- **Assignment**:
For the listing below, report all lines that hold the word "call".

>>>

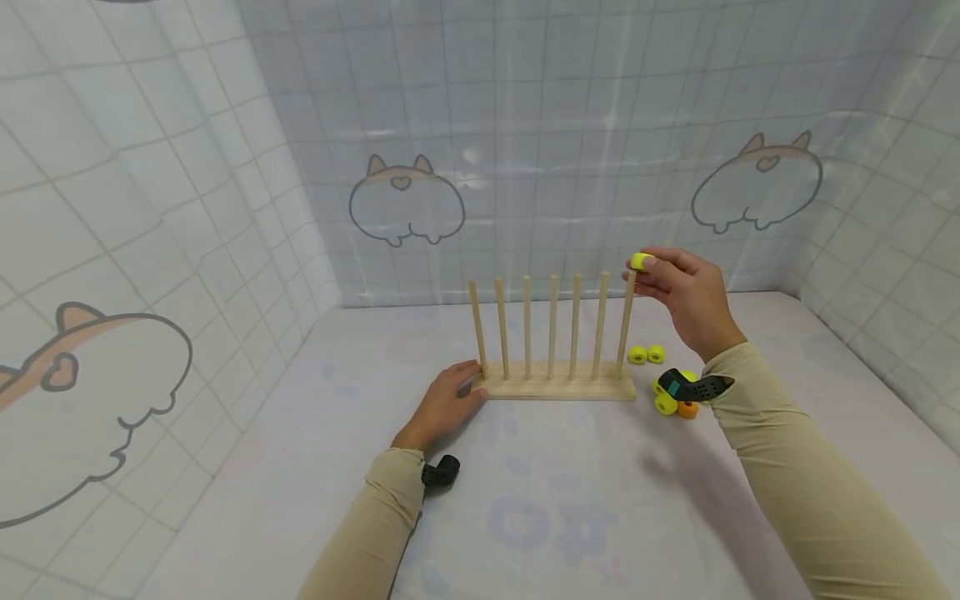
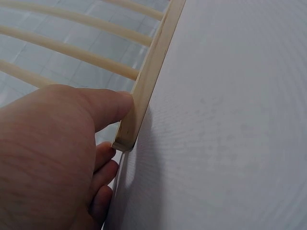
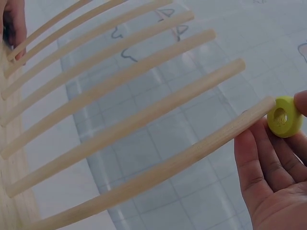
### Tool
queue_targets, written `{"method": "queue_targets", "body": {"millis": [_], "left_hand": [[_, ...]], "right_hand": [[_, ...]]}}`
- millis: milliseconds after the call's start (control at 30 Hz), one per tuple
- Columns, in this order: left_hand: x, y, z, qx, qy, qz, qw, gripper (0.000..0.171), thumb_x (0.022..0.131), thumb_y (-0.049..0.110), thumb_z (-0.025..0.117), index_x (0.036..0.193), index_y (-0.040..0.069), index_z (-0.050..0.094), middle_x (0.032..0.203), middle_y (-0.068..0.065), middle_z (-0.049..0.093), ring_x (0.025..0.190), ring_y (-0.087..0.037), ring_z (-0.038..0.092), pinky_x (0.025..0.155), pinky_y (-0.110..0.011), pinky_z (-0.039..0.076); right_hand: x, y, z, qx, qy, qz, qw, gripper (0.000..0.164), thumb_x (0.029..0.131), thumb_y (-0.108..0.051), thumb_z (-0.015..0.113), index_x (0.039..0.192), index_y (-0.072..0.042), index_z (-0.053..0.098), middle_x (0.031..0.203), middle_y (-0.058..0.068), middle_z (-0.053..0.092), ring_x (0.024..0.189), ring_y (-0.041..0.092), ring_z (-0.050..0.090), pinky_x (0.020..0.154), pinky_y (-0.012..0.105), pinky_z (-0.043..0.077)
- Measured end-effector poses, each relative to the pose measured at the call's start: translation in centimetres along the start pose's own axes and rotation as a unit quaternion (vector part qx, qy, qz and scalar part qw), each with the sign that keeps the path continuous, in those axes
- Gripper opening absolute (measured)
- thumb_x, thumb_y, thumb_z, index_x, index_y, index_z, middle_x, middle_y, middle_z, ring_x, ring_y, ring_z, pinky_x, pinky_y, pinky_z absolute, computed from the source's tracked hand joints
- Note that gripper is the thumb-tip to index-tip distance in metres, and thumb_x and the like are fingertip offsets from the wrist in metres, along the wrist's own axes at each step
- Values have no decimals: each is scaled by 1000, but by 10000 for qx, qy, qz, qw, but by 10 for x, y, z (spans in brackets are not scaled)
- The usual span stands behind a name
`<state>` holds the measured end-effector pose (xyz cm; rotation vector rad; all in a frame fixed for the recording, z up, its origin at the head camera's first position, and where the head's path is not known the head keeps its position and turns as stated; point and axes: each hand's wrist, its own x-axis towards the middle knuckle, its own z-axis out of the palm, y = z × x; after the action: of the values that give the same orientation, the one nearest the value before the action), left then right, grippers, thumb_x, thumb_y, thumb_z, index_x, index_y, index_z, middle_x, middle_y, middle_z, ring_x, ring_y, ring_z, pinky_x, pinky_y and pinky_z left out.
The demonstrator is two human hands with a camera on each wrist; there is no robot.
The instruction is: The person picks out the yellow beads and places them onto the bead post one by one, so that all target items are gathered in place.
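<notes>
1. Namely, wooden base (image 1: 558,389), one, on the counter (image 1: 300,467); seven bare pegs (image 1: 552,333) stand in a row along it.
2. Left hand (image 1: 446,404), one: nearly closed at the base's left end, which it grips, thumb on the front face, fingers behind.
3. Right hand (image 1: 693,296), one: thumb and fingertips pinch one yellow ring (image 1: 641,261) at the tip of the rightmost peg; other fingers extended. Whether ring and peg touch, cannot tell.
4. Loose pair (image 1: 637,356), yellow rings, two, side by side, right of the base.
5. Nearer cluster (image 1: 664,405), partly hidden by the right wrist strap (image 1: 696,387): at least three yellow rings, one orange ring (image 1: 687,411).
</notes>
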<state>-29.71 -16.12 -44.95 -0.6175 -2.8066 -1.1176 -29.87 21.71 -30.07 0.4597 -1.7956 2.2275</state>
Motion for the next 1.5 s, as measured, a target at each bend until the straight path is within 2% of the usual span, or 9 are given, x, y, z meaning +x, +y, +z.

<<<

- **Reply to the exercise**:
- millis: milliseconds after the call's start (control at 30 Hz), one per tuple
- Measured end-effector poses, each relative to the pose measured at the call's start: translation in centimetres along the start pose's own axes and rotation as a unit quaternion (vector part qx, qy, qz and scalar part qw), each with the sign that keeps the path continuous, in those axes

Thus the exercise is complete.